== Directions for this task ==
Every line in the data below from the one containing "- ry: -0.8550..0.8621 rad" down to the one containing "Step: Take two", both included, must be retyped exactly; no other line is to appear.

== Exercise input ==
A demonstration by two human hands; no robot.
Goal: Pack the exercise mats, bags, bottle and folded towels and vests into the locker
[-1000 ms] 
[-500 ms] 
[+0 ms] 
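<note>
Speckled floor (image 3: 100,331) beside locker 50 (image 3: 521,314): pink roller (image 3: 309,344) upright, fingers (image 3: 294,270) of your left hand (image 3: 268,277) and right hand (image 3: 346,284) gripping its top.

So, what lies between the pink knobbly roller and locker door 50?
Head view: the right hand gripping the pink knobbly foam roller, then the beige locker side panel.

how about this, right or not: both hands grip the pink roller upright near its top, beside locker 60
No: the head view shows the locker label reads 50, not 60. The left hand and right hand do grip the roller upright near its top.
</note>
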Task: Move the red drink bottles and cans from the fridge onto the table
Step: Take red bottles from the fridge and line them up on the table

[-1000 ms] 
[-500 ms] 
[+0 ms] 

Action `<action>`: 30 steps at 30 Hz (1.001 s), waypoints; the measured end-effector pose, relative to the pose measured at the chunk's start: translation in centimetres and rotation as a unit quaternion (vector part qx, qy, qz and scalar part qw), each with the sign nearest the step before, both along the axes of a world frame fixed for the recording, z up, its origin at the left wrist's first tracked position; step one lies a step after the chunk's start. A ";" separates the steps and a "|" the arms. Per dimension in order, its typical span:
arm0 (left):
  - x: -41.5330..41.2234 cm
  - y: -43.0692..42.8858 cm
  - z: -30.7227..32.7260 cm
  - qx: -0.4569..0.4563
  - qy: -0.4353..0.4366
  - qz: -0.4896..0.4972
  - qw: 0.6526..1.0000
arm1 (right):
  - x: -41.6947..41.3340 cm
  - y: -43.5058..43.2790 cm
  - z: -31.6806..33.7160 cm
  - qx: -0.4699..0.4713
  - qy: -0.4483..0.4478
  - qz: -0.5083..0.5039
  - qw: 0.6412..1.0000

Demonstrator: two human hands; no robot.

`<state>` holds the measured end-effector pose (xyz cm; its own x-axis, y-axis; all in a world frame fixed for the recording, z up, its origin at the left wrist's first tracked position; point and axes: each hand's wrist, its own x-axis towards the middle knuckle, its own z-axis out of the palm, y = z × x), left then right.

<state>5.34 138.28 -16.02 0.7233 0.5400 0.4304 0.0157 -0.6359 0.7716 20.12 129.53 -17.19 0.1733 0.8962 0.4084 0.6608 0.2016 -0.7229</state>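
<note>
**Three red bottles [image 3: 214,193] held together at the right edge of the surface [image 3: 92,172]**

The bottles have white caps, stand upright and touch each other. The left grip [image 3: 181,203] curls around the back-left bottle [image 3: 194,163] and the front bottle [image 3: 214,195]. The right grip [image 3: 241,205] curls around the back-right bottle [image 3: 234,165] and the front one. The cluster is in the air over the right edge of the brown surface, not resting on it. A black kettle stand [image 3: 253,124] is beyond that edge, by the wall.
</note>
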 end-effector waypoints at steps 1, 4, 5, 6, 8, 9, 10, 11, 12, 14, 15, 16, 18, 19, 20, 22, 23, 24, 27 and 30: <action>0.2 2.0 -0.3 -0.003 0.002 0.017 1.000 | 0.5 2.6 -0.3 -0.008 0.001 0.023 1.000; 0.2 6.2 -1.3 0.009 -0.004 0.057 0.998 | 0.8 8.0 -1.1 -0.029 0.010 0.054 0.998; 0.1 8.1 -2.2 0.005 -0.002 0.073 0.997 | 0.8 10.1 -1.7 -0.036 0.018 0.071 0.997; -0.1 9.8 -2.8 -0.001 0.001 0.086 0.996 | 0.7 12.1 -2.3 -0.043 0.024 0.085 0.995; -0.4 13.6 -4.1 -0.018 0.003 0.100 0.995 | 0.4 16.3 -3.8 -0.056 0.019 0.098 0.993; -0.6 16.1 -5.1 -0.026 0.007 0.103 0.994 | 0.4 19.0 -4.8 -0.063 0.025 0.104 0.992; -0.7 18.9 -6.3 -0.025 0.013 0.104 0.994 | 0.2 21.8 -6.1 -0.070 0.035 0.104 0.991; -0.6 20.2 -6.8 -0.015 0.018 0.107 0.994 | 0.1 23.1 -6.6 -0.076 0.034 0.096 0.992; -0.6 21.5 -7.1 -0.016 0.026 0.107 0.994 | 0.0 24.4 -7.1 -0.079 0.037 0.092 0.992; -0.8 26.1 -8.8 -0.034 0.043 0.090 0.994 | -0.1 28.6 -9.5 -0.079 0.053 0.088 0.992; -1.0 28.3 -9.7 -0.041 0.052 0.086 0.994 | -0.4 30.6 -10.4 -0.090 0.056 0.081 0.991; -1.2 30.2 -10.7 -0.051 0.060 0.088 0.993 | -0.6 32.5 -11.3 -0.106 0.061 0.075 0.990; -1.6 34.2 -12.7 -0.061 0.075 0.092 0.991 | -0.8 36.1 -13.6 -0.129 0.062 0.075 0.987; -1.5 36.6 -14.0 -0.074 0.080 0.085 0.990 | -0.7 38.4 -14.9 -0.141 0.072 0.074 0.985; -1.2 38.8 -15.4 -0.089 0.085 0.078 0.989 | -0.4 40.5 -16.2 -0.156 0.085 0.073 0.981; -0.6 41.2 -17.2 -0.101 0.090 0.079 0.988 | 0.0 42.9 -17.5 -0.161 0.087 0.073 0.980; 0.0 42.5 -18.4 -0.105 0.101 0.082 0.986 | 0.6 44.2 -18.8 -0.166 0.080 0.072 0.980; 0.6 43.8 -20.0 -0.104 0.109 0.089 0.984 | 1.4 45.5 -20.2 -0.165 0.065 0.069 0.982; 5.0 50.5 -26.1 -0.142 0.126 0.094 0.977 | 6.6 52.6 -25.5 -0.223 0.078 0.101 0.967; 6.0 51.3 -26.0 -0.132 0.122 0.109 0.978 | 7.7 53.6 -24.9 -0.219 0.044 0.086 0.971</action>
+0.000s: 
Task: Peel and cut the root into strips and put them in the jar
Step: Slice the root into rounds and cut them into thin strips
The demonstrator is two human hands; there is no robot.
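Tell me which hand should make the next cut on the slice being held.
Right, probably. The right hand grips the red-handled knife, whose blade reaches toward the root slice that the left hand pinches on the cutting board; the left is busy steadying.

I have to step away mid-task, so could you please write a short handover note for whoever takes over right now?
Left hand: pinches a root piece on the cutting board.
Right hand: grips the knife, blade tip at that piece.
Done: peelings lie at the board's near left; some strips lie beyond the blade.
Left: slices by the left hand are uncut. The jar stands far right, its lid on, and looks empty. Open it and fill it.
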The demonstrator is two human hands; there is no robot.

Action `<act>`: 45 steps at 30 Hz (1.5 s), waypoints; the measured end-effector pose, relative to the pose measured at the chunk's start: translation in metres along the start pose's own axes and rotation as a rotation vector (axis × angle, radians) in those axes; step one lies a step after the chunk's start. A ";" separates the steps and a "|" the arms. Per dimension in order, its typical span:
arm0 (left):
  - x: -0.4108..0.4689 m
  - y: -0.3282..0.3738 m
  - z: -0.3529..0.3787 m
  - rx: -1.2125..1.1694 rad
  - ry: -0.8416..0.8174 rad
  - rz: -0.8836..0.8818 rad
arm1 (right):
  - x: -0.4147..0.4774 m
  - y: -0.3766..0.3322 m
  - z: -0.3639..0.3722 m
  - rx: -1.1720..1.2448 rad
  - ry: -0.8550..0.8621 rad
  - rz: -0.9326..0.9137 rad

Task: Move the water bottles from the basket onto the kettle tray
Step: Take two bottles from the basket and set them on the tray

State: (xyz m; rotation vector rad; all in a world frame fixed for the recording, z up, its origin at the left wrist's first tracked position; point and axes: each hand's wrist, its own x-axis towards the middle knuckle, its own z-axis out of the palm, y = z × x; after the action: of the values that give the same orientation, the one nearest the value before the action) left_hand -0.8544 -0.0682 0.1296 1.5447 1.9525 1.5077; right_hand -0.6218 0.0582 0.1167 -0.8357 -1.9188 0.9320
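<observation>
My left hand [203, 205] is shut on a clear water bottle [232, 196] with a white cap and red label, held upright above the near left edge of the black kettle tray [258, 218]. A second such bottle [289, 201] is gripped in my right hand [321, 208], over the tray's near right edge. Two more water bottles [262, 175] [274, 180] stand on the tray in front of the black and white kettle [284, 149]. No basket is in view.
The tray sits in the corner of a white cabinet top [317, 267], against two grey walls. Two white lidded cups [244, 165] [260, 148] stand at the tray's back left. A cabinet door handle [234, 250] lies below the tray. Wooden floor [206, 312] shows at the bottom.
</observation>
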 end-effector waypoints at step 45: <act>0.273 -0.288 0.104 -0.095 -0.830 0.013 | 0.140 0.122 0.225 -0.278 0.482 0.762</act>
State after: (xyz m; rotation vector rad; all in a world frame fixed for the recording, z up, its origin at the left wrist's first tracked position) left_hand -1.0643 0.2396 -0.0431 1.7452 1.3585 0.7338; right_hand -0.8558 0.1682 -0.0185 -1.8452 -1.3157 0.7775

== Answer space ==
  - ry: -0.8550..0.8621 rad
  - rz: -0.9326..0.9137 rad

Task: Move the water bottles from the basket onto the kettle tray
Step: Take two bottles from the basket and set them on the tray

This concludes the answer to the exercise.